Activity:
A faithful copy is required: transcribe each line below exactly, minus the pictures.

• • • • •

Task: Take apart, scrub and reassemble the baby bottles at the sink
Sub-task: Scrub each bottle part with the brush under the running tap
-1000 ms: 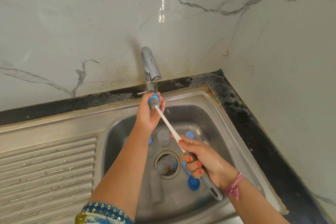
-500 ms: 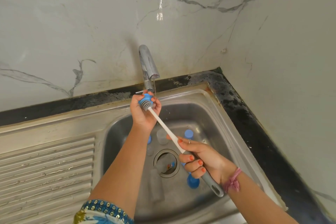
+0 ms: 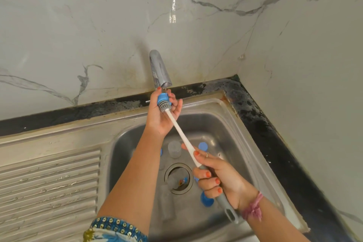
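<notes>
While left hand (image 3: 164, 116) grips blue ring (image 3: 162, 98) under tap (image 3: 159, 68) | right hand (image 3: 220, 178) clenches brush (image 3: 181, 133) | steel sink (image 3: 231, 124), marble walls.

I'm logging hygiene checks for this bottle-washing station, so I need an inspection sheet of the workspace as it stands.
Surface: steel sink with ribbed drainboard; dark, stained counter edge.
Job's things: blue bottle ring under the tap, bottle brush head against it.
Clutter: blue caps and clear parts loose in the basin.
Grippers: left hand holds the ring; right hand grips the brush handle.
Cables: nothing seen.
Surroundings: marble-pattern wall.
</notes>
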`<state>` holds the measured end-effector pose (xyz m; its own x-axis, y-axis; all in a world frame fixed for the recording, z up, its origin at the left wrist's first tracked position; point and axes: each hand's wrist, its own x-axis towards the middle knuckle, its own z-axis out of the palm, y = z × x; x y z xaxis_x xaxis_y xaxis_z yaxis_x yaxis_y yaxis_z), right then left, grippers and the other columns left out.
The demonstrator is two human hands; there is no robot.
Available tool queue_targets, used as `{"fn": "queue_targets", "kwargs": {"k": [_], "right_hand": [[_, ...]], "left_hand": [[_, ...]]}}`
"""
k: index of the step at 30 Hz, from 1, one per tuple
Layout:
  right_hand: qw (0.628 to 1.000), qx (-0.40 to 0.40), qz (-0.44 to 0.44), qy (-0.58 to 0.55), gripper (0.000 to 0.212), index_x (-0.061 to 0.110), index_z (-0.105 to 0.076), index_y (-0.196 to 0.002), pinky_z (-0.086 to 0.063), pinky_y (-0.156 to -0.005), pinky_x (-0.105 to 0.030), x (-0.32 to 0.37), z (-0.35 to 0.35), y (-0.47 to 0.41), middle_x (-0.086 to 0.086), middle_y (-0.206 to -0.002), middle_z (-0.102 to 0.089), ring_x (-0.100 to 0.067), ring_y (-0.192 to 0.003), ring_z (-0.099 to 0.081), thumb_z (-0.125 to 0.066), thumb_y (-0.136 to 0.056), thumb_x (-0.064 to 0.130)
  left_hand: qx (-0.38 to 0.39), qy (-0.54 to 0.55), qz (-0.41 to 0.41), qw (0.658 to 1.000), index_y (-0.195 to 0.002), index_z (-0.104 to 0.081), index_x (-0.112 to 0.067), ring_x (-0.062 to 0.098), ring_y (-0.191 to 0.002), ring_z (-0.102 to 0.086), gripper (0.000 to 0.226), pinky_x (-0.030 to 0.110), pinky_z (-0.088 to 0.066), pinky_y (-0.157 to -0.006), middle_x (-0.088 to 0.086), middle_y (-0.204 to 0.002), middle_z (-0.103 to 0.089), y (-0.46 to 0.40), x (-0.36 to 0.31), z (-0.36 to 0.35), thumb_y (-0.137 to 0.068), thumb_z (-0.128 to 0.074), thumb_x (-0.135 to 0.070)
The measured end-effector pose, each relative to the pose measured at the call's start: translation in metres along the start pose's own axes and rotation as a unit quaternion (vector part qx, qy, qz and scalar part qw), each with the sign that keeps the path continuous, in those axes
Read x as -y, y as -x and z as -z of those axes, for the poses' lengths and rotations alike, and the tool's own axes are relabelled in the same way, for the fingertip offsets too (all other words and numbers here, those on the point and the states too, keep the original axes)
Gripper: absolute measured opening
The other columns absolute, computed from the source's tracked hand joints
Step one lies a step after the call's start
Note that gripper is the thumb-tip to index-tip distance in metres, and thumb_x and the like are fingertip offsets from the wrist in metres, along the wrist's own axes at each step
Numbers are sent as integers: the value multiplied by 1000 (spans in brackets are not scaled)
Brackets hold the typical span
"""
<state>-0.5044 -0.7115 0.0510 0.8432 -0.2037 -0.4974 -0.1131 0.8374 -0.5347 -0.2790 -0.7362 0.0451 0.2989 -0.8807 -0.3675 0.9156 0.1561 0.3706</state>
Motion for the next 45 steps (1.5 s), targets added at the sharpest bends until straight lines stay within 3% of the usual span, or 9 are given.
{"fn": "queue_targets", "kwargs": {"k": [4, 8, 14, 19, 23, 27, 33, 39, 45], "right_hand": [[935, -186, 89, 289, 34, 41, -55, -132, -29, -35, -17, 2, 3, -2, 10, -56, -38, -4, -42, -30, -52, -99, 33], [559, -323, 138, 751, 44, 39, -31, -146, -47, -56, -25, 8, 20, -3, 4, -69, -54, -13, -59, -54, -35, -102, 37], [991, -59, 16, 118, 35, 38, -58, -131, -21, -34, -16, 13, 9, -1, 6, -59, -32, -4, -41, -24, -54, -97, 32], [955, -141, 50, 257, 35, 41, -55, -132, -30, -35, -21, 9, 9, 0, 3, -62, -38, -6, -43, -31, -53, -97, 36], [600, -309, 117, 729, 41, 42, -34, -142, -50, -57, -32, 5, 21, -3, 2, -67, -53, -16, -59, -55, -38, -102, 39], [983, -63, 34, 168, 36, 40, -55, -133, -26, -35, -18, 11, 8, 0, 7, -58, -36, -4, -41, -29, -52, -98, 34], [987, -66, -19, 142, 32, 36, -60, -128, -24, -35, -14, 13, -5, 3, 7, -58, -35, -2, -40, -27, -51, -98, 33], [489, -299, 112, 812, 53, 36, -6, -153, -45, -55, -31, -9, 0, -5, -1, -76, -49, -17, -60, -49, -27, -106, 29], [459, -326, 121, 817, 65, 40, 3, -151, -44, -54, -30, -13, 13, 5, 4, -74, -43, -15, -57, -50, -36, -101, 25]], "left_hand": [[-120, -211, -11, 970, -108, -57, -9, 13, -70, -63, 48, 28, -57, -66, 6, -81, -63, -5, -3, 1, -85, -65, -51], [-165, -346, -44, 922, -106, -57, -13, 16, -77, -68, 38, 29, -58, -66, 9, -89, -65, -8, -7, -4, -88, -64, -46], [-27, -83, 13, 996, -105, -59, -13, 8, -59, -60, 38, 31, -57, -75, -1, -76, -61, -2, 0, 5, -80, -70, -38], [-51, -111, 5, 992, -103, -57, -10, 15, -71, -60, 35, 31, -57, -71, 7, -84, -61, 0, 4, 8, -83, -65, -37], [-141, -236, -59, 960, -108, -59, -13, 14, -69, -66, 38, 30, -59, -73, 6, -84, -62, -2, 5, 0, -81, -74, -35], [-42, -91, -20, 995, -94, -58, -14, 6, -58, -60, 24, 30, -56, -77, -3, -74, -61, 2, 2, -5, -80, -70, -31], [-71, -17, -70, 995, -99, -57, -14, 7, -63, -63, 21, 34, -54, -90, -2, -75, -63, -1, 3, 6, -85, -67, -26], [-291, -188, -135, 928, -107, -59, -10, 11, -70, -62, 40, 26, -54, -68, 4, -85, -62, -8, 13, 17, -84, -72, -39], [-318, -192, -164, 914, -112, -51, -12, 9, -72, -63, 43, 28, -57, -74, 2, -88, -60, -14, -12, 26, -86, -70, -40]]}}
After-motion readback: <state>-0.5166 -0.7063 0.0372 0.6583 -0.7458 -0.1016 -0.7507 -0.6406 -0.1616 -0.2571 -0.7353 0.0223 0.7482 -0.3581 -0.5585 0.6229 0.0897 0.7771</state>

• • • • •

Answer below:
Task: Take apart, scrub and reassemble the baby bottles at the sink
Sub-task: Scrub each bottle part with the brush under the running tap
-1000 ms: 
-500 ms: 
+0 ms: 
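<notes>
While left hand (image 3: 164, 116) grips blue ring (image 3: 162, 98) under tap (image 3: 159, 68) | right hand (image 3: 220, 178) clenches brush (image 3: 181, 133) | steel sink (image 3: 231, 124), marble walls.

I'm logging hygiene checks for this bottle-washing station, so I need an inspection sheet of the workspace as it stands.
Surface: steel sink with ribbed drainboard; dark, stained counter edge.
Job's things: blue bottle ring under the tap, bottle brush head against it.
Clutter: blue caps and clear parts loose in the basin.
Grippers: left hand holds the ring; right hand grips the brush handle.
Cables: nothing seen.
Surroundings: marble-pattern wall.
</notes>
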`<state>` holds the measured end-effector pose (xyz m; its own x-axis, y-axis; all in a world frame fixed for the recording, z up, its origin at the left wrist's first tracked position; point and axes: each hand's wrist, its own x-axis towards the middle knuckle, its own z-axis out of the palm, y = z × x; x y z xaxis_x xaxis_y xaxis_z yaxis_x yaxis_y yaxis_z), right then left, grippers and the other columns left out.
The demonstrator is two human hands; there is no robot.
Available tool queue_targets, used as `{"fn": "queue_targets", "kwargs": {"k": [_], "right_hand": [[_, ...]], "left_hand": [[_, ...]]}}`
"""
k: index of the step at 30 Hz, from 1, one per tuple
Layout:
  right_hand: qw (0.628 to 1.000), qx (-0.40 to 0.40), qz (-0.44 to 0.44), qy (-0.58 to 0.55), gripper (0.000 to 0.212), index_x (-0.061 to 0.110), index_z (-0.105 to 0.076), index_y (-0.196 to 0.002), pinky_z (-0.086 to 0.063), pinky_y (-0.156 to -0.005), pinky_x (-0.105 to 0.030), x (-0.32 to 0.37), z (-0.35 to 0.35), y (-0.47 to 0.41), middle_x (-0.086 to 0.086), middle_y (-0.206 to -0.002), middle_z (-0.102 to 0.089), ring_x (-0.100 to 0.067), ring_y (-0.192 to 0.003), ring_z (-0.099 to 0.081), thumb_z (-0.125 to 0.066), thumb_y (-0.136 to 0.056), thumb_x (-0.064 to 0.130)
  left_hand: qx (-0.38 to 0.39), qy (-0.54 to 0.55), qz (-0.41 to 0.41), qw (0.658 to 1.000), index_y (-0.195 to 0.002), index_z (-0.104 to 0.081), index_x (-0.112 to 0.067), ring_x (-0.062 to 0.098), ring_y (-0.191 to 0.002), ring_z (-0.102 to 0.086), gripper (0.000 to 0.226), pinky_x (-0.030 to 0.110), pinky_z (-0.088 to 0.066), pinky_y (-0.157 to -0.006), middle_x (-0.088 to 0.086), middle_y (-0.204 to 0.002), middle_z (-0.103 to 0.089), y (-0.46 to 0.40), x (-0.36 to 0.31), z (-0.36 to 0.35), thumb_y (-0.137 to 0.068), thumb_z (-0.128 to 0.074), thumb_x (-0.135 to 0.070)
The measured end-effector pose, each relative to the pose measured at the call's start: translation in metres along the start pose's own axes and rotation as a unit quaternion (vector part qx, qy, qz and scalar part qw), each with the sign that keeps the path continuous, in those axes
Read x as -y, y as -x and z as -z of those axes, for the poses' lengths and rotations alike, and the tool's own axes are relabelled in the same way, for the fingertip offsets too (all other words and numbers here, those on the point and the states too, keep the original axes)
Gripper: absolute measured opening
The other columns absolute, computed from the source's tracked hand joints
Step one lies a step after the call's start
Note that gripper is the thumb-tip to index-tip distance in metres, and thumb_x and the like are fingertip offsets from the wrist in metres, along the wrist's own axes at each step
Numbers are sent as integers: the value multiplied by 1000 (spans in brackets are not scaled)
Brackets hold the typical span
"""
<state>-0.5044 -0.7115 0.0510 0.8432 -0.2037 -0.4974 -0.1131 0.8374 -0.5347 -0.2790 -0.7362 0.0451 0.2989 -0.8807 -0.3675 0.9156 0.1561 0.3706</state>
Motion for the next 45 steps (1.5 s), targets added at the sharpest bends until straight lines stay within 3% of the usual span, or 9 are given.
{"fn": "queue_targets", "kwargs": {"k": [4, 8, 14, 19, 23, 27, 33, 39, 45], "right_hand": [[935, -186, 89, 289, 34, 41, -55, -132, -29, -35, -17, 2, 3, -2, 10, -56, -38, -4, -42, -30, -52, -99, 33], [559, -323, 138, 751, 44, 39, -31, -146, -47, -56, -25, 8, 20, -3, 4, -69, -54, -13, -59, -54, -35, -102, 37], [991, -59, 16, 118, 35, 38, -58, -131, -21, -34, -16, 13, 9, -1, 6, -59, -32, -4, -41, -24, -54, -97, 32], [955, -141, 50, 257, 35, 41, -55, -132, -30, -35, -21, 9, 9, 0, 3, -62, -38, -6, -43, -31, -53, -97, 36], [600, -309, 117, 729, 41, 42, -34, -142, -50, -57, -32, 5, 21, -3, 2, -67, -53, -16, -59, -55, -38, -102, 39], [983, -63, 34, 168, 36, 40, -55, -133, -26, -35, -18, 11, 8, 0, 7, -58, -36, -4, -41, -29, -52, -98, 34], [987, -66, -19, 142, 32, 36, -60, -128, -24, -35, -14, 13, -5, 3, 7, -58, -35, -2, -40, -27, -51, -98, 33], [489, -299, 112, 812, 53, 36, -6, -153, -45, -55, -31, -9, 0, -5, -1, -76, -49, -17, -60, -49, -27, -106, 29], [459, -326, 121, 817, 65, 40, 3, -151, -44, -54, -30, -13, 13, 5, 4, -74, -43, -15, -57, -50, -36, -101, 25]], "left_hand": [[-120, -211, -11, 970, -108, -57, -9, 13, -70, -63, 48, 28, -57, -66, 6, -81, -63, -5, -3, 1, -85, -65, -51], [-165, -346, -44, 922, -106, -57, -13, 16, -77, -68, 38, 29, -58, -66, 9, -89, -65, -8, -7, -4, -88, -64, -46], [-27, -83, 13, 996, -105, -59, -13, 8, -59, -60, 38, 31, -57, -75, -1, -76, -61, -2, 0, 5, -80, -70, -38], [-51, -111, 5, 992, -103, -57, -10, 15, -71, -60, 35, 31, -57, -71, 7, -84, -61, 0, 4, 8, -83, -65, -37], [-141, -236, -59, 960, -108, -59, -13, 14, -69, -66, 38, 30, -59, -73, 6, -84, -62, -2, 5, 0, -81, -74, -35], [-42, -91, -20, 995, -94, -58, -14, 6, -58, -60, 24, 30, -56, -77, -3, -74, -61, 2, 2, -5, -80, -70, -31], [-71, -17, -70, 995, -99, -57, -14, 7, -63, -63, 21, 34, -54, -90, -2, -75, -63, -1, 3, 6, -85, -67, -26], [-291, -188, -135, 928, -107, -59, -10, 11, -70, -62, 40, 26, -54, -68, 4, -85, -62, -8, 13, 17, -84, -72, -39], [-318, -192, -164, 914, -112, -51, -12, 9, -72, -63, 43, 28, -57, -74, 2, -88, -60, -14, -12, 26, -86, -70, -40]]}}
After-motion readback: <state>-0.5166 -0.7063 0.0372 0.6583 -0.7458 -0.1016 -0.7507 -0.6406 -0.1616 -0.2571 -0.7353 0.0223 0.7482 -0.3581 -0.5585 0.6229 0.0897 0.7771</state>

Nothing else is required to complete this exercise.